Are these what you'd call 'best' x265 settings?

I realize my question may be slightly off-topic, but since the OP kinda posted his challenge, with apparently super-x265 settings, this might be a good time to ask what ppl deem x265 settings for super-quality? Most of the x265 options (especially those that all affect more or less similar areas), are still somewhat confusing to me.

Ma
3rd January 2019, 18:31
Are these what you'd call 'best' x265 settings?

For low and medium bitrates -- yes (+ placebo or veryslow preset). If the source is anime I reduce '--psy-rd' and optionally '--aq-strength'.

For high bitrates I prefer 10-bit output + '--aq-mode 0'.

asarian
3rd January 2019, 18:37
For low and medium bitrates -- yes (+ placebo or veryslow preset). If the source is anime I reduce '--psy-rd' and optionally '--aq-strength'.

For high bitrates I prefer 10-bit output + '--aq-mode 0'.


Thanks. Interesting choice on '--aq-mode 0', btw; I had expected ppl would use --aq-mode 3 for best quality (although I never fully understood whether '--aq-mode 3' takes away from regular scenes towards darker ones, or whether it plain favors darker scenes).

Ma
4th January 2019, 22:23
The main idea about aq-mode is to more compress (worse quality) CU that are hard to compress and move the bitrate to CU that are easy to compress -- it degrades quality (a little bit) in complicated CU and boosts quality in not complicated CU. The quality degradation is percentage smaller than the boost (if you move 5 from 100 to 20 you will have 95 and 25 -- 5% less bitrate in one CU and 25% more bitrate in second CU).

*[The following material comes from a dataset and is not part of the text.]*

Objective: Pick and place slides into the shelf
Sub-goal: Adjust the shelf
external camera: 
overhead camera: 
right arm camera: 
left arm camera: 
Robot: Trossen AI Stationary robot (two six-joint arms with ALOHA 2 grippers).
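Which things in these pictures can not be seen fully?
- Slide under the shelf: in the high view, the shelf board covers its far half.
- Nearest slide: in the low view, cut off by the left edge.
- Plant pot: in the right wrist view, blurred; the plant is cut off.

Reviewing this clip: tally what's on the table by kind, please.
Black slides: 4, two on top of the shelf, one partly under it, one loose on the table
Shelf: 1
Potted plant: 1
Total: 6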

First scene: launch of the rocket
aq-mode moves bitrate from fire and smoke to sky and rocket -- the scene looks better with aq-mode.

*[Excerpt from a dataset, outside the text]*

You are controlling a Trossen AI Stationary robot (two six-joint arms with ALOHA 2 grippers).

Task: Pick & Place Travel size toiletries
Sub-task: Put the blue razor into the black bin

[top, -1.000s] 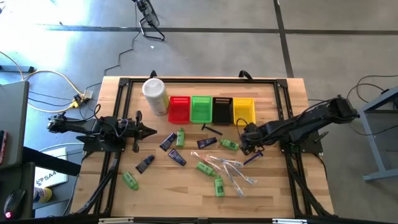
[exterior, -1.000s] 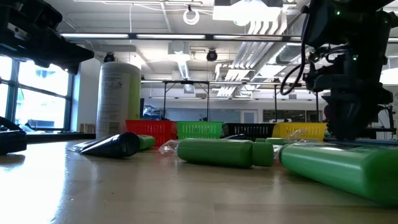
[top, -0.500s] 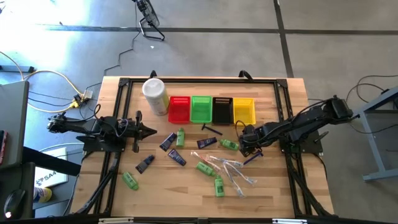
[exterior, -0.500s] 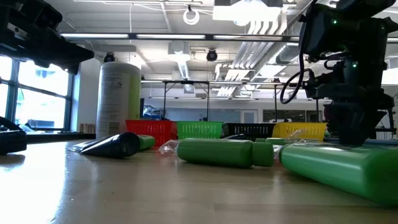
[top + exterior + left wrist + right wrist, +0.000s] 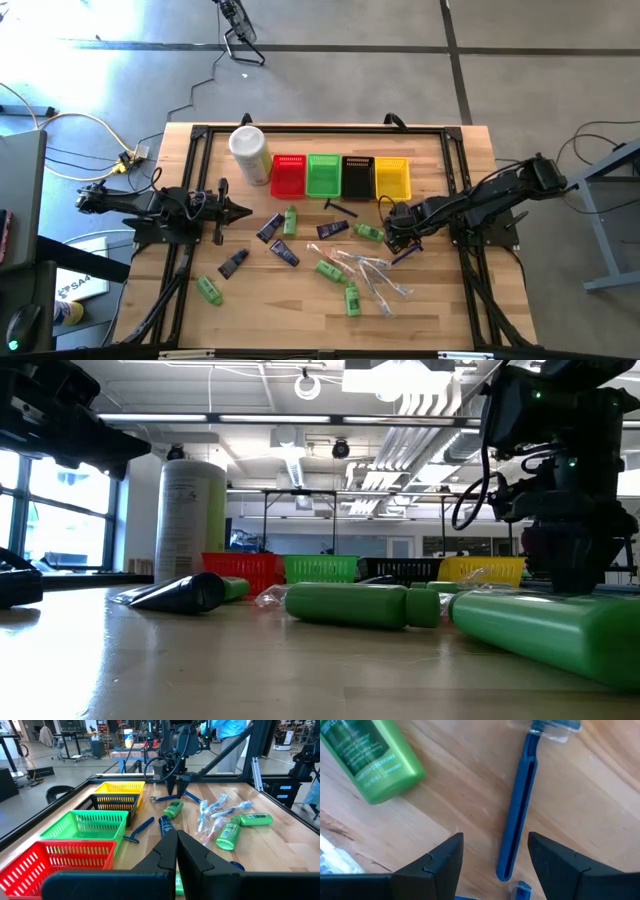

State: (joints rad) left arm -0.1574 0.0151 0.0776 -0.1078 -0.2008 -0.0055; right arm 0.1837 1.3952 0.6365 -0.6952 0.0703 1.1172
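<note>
Right wrist view: open right gripper (image 5: 492, 852) straddles blue razor (image 5: 519, 822), green bottle (image 5: 366, 756) cropped.

Overhead: both arms over the wooden surface (image 5: 450, 300), toiletries scattered mid-surface.

Right end effector (image 5: 398, 238) sits low just beside a blue razor (image 5: 407, 255) and a green bottle (image 5: 369, 233). Left end effector (image 5: 243, 210) rests at the left side. White canister (image 5: 249, 153) stands beside red (image 5: 288, 175), green (image 5: 323, 174), black (image 5: 357, 176) and yellow baskets (image 5: 392, 177).
</note>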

Second scene: two people talking on the bridge at blurry background
aq-mode moves bitrate from people to background (blurred leaves) -- the scene looks worse with aq-mode.

Whole movie (aq-mode 3 vs. aq-mode 0):
2.0M '--aq-mode 3' www.msystem.waw.pl/x265/tos_x265vs_2000.mkv PSNR: 44.081, SSIM: 16.075 dB
2.0M '--aq-mode 0' www.msystem.waw.pl/x265/tos_x265vs_2000aq0.mkv PSNR: 43.528, SSIM: 15.624 dB

For me both versions are watchable, the main difference is the noise -- in '--aq-mode 0' version is more live and annoying (aq-mode moves bitrate from noisy parts to clean parts of the scene). The noise is in source movie so it is OK.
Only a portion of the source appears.